通俗道徳にすがって生きてきた人たちはたくさんいます。
「真面目に働けばきっと報われる」と信じることで、自分を奮い立たせてきた人も多いでしょう。

そうした人たちの価値観を、「だから差別はなくならないんだ」とバッサリ否定してしまう語りには、冷たさと傲慢さを感じてしまいます。
その主張が、たとえ正しかったとしても、共感できませんでした。

その通俗道徳を信じている人たちに訴えるのであれば、もっと相手の価値観に寄り添う語り方が必要だと思います。

「自由」の視点が希薄に感じた

もう一つは、「自由」という観点が抜け落ちているように思えた点です。

人が自由を語るとき、選択する自由と同時に、その選択を引き受ける責任がセットであることが見過ごされがちです。
いつも悪いもののように語られる「自己責任」は、実は冷たいものではなく、自由の本質だと私は思います。

もしこの自己責任の考え方を否定してしまえば、「誰かが決めた正しさ」に従って生きるしかなくなってしまいます。
それは、人権が形だけになった、管理された社会です。

自己責任と人権は、本当は矛盾しない

自由に生きたいなら、自分の選択には責任を持つべきです。
そしてそれは、自分だけの話ではありません。
他人にも自由があることを認めること──それが「自由を選ぶ責任」であり、すなわち人権だと思います。

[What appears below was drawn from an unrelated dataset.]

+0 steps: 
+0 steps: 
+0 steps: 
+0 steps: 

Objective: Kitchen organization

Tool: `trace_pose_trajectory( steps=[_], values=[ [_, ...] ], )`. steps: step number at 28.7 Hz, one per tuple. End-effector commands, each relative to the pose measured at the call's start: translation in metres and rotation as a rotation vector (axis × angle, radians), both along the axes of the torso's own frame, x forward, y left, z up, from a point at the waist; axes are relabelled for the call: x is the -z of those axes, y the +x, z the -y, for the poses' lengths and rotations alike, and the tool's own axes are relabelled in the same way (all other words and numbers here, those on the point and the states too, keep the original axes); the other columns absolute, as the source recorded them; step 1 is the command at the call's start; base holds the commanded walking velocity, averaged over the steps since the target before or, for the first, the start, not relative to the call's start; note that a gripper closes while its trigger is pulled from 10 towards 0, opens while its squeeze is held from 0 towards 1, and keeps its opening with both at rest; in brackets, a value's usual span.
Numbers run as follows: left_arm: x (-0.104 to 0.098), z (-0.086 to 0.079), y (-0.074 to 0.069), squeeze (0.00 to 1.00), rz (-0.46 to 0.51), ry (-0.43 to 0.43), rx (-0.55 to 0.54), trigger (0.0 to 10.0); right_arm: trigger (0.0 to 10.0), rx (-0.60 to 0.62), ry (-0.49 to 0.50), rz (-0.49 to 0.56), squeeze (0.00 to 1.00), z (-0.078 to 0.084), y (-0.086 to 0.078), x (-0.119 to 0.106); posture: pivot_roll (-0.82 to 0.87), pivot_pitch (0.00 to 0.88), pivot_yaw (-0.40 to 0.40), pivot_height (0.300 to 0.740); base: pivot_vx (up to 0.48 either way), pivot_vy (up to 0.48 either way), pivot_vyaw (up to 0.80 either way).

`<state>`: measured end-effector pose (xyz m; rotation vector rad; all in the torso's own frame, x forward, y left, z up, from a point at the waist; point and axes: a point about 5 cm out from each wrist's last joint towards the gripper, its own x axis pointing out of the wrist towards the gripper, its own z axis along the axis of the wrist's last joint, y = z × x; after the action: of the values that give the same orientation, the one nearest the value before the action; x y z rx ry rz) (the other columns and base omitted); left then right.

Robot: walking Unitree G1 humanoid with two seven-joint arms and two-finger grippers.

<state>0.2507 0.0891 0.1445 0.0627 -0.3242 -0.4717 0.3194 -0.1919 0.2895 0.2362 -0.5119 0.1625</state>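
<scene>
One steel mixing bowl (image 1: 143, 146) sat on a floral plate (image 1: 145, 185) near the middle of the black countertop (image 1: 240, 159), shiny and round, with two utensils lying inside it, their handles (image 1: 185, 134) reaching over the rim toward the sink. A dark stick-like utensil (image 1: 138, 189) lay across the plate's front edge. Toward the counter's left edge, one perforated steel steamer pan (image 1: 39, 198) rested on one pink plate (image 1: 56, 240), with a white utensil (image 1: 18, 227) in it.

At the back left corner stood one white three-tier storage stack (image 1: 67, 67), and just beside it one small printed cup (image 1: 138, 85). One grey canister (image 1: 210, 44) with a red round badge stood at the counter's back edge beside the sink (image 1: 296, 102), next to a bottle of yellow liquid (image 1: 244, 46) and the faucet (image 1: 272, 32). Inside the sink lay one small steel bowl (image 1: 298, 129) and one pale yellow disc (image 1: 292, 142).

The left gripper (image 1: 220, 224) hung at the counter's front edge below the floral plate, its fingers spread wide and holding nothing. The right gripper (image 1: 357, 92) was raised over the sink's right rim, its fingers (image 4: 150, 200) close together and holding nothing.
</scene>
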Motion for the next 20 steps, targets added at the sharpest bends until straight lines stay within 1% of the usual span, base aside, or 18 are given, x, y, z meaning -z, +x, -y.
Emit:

差別を訴える人がいて、それに違和感を示す人がいても、どちらも「語る自由」を持っていい。
そして、どちらの声にも耳を傾けることが大事なのではないでしょうか。

「こっちは善で、あっちは悪」と決めつけてしまえば、どちらの自由も失われてしまいます。

人を裁く正義ではなく、人を尊重する自由を

差別や偏見がない社会を目指すことには、私も賛成です。
でも、「この正しさに従え」という語りには、違和感を覚えます。

どんなに論理的に正しくても、「誰かを裁く語り」ではなく、「人の選択や葛藤を理解しようとする語り」に、人は耳を傾けたいものだと思います。

そのほうが、ずっと自由だからです。

おわりに

論として納得できることと、心から共感できることは、必ずしも同じではないのかもしれません。
「通俗道徳が差別を生む」という話は、そのことを改めて教えてくれました。

私はこれからも、「正しさ」よりも「自由」を大切にしながら、いろんな声に「そうなんだ」と応じていきたいと思います。

通俗道徳にすっかりやられてる人間としてね。